They dream and they do. Sometimes, they falter. But they never stop trying
Forbes India’s 30 Under 30 project, now in its third year, has typically been the cause of some panic: Would it be easy to find 30 standout under-30s in India? But this time, we were quietly confident from the outset. For two reasons: One, the class of 2014. Two, the class of 2015.
Let’s face it. Looking for 30 over-30s who are breaking new ground seems like a tougher assignment today.
This is the age of the big dreamer, of the kid with a plan and the chutzpah to action it. The generational shift has never been more palpable than now—just watch the latest edition of Star Wars for confirmation.
Okay, so Kylo Ren or Rey didn’t make the cut (only Indian and, more importantly, non-fictional people are allowed). But this year’s 30 Under 30 list is stellar nonetheless.
Take the founder and CEO of OYO Rooms. Ritesh Agarwal has become synonymous with innovation in the Indian ecommerce space, devising a model that isn’t a mere me-too of market disruptor Airbnb. But, at 22, Agarwal isn’t even the youngest. That tag goes to 19-year-old Harsh Songra, who was afflicted by a neurological disorder at the age of 11, and used his condition as the inspiration for an app that allows parents to track the growth of their child in the early years.
His spunk is only rivalled by that of Arunima Sinha, 28, who took up mountaineering as an amputee, after losing a leg in 2011 when she was thrown out of a train by thieves. Astoundingly, she has not just summitted Mount Everest, but also several other tough peaks across five continents.
No less brave is Shreya Singhal, just 24 and already a vocal advocate for the freedom of speech and expression, especially on the internet.

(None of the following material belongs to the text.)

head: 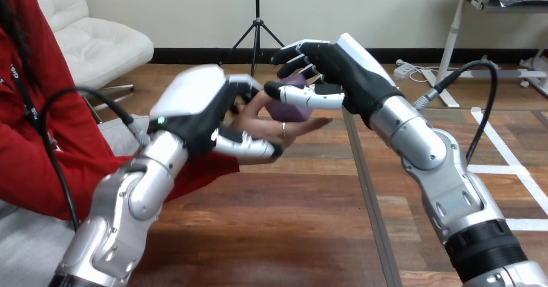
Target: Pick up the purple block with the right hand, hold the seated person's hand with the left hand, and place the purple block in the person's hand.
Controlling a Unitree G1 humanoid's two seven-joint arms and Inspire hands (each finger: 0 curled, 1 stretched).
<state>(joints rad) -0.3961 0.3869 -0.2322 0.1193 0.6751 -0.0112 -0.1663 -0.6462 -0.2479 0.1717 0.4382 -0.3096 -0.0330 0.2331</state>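
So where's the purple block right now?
In the head view's middle, the purple block is pinched in the right hand, right over the person's hand, which the left hand grips.

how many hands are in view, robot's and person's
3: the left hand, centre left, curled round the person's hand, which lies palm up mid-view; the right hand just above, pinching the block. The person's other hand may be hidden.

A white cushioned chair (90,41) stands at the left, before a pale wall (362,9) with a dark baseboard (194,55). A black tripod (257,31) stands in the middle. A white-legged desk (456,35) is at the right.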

These young men and women not only fill us with admiration but also, to borrow an acronym from their generation, major FOMO (fear of missing out—yes, that’s a thing).
To compound this angst, let’s remember this list is not exhaustive. It is impossible to cover the geographical expanse of this country and reach every potential candidate. But, as always, our aim is to find the best possible names that meet our three criteria: The extent of the impact of an achievement in a short span of time and its ability to disrupt the status quo; scalability of the business or line of work; and enough indication of being a long-term player. And, as with previous lists, well-established names as well as those who have access to an influential lineage are not considered.

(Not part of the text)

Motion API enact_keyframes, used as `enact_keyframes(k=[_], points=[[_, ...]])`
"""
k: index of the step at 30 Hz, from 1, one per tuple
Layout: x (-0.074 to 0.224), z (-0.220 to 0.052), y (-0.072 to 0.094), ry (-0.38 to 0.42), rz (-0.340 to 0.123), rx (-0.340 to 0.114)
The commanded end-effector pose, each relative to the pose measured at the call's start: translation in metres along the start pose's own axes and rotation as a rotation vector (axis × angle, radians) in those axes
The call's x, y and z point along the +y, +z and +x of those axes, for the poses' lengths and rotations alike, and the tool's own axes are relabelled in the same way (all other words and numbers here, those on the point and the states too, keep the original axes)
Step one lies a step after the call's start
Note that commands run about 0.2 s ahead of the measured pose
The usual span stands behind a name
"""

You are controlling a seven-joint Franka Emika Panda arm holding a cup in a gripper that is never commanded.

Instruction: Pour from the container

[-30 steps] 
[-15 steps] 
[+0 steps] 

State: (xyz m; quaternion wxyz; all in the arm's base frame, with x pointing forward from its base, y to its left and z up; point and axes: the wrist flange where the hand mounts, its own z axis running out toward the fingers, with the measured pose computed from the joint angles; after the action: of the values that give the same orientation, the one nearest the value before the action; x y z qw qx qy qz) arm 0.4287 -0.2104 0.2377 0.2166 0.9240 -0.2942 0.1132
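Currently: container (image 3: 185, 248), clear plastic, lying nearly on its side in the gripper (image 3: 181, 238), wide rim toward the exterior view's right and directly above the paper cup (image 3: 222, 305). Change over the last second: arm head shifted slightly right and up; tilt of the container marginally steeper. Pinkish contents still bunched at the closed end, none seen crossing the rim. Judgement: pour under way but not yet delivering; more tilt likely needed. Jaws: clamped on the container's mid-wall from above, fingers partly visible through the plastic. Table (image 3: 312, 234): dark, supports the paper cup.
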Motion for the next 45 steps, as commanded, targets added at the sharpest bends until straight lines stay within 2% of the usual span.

These limitations are not constraints, however. Rather, they ensure a rigour and robustness that is reflected in the alumni. More notably, in the lack of nerves.

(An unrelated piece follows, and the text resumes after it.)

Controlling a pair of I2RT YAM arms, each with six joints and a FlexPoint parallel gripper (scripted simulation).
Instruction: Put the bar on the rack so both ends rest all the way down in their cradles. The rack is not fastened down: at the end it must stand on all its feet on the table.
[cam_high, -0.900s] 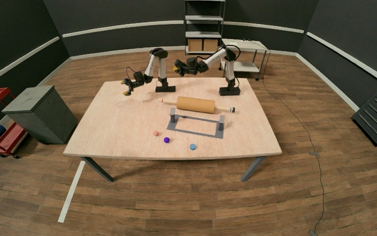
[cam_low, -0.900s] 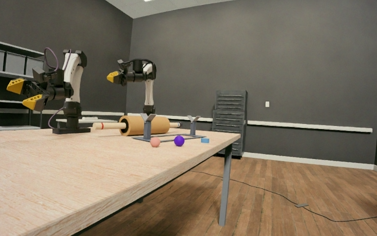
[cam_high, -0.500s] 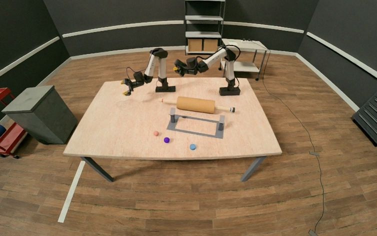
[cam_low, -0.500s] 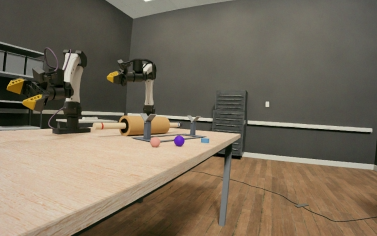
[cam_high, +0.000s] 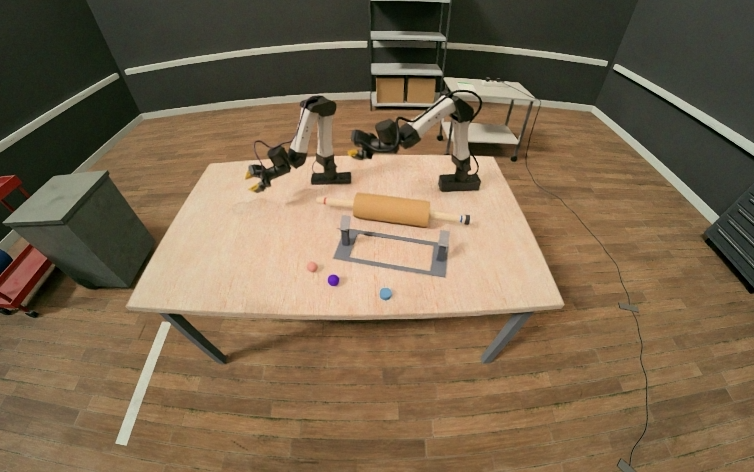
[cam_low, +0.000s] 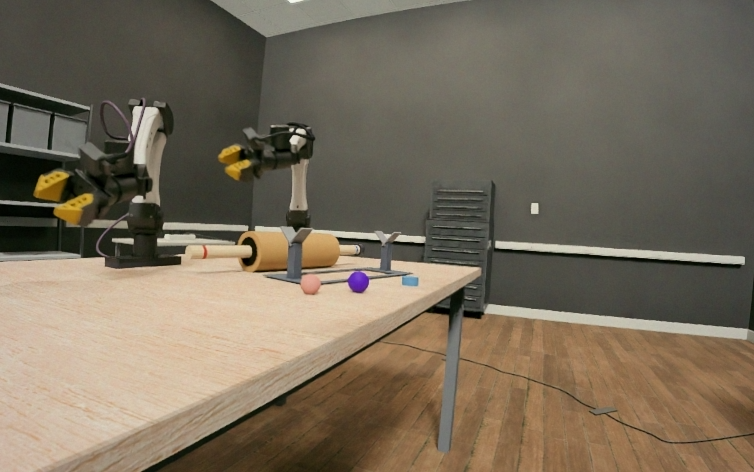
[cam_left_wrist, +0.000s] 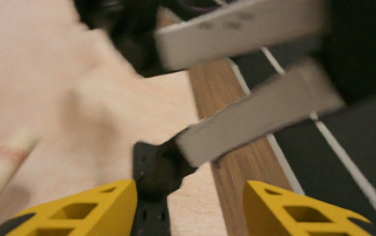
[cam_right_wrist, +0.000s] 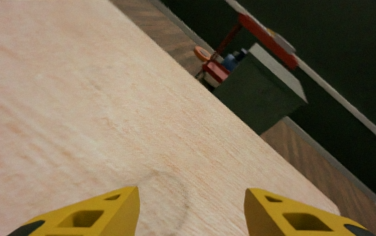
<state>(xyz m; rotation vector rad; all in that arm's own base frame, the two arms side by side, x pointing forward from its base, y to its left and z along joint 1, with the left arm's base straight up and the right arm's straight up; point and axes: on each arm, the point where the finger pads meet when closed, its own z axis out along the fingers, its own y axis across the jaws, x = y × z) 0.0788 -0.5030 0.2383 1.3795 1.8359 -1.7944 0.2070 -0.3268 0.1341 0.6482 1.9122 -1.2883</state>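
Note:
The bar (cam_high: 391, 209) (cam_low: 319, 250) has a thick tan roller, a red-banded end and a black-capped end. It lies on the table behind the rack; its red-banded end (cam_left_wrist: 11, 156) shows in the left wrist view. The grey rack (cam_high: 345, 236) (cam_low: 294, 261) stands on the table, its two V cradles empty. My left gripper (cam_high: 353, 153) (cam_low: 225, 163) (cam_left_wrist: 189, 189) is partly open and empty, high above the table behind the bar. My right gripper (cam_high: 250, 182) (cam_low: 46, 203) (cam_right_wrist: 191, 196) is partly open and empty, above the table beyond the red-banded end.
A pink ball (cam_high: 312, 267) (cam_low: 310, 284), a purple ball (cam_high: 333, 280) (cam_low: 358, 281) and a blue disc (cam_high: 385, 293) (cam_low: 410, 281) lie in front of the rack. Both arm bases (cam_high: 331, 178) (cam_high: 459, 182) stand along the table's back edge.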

Yes, the under-30s are making our jobs easy.Methodology
The research process was three-fold: One, interviews by Forbes India staffers with sources across relevant categories as well as through studies of databases and media coverage. Two, on forbesindia.com, inviting applications from, or nominations of, entrepreneurs and professionals who fit the criteria. Three, spreading the word on social media.
This helped us arrive at a longlist of over 300 names across 13 categories. (We had to drop one category, science and greentech, for lack of adequate representation.) The next step was narrowing down to a ‘short long’ list—the names most likely to make it to the top 30. This pool of around 100-odd names was decided in consultation with experts and observers. The last stage of separating the final 30 from the other contenders was a judgement call. But armed with expert views, the Forbes India editorial team debated, argued and vetoed its way down to the final 30.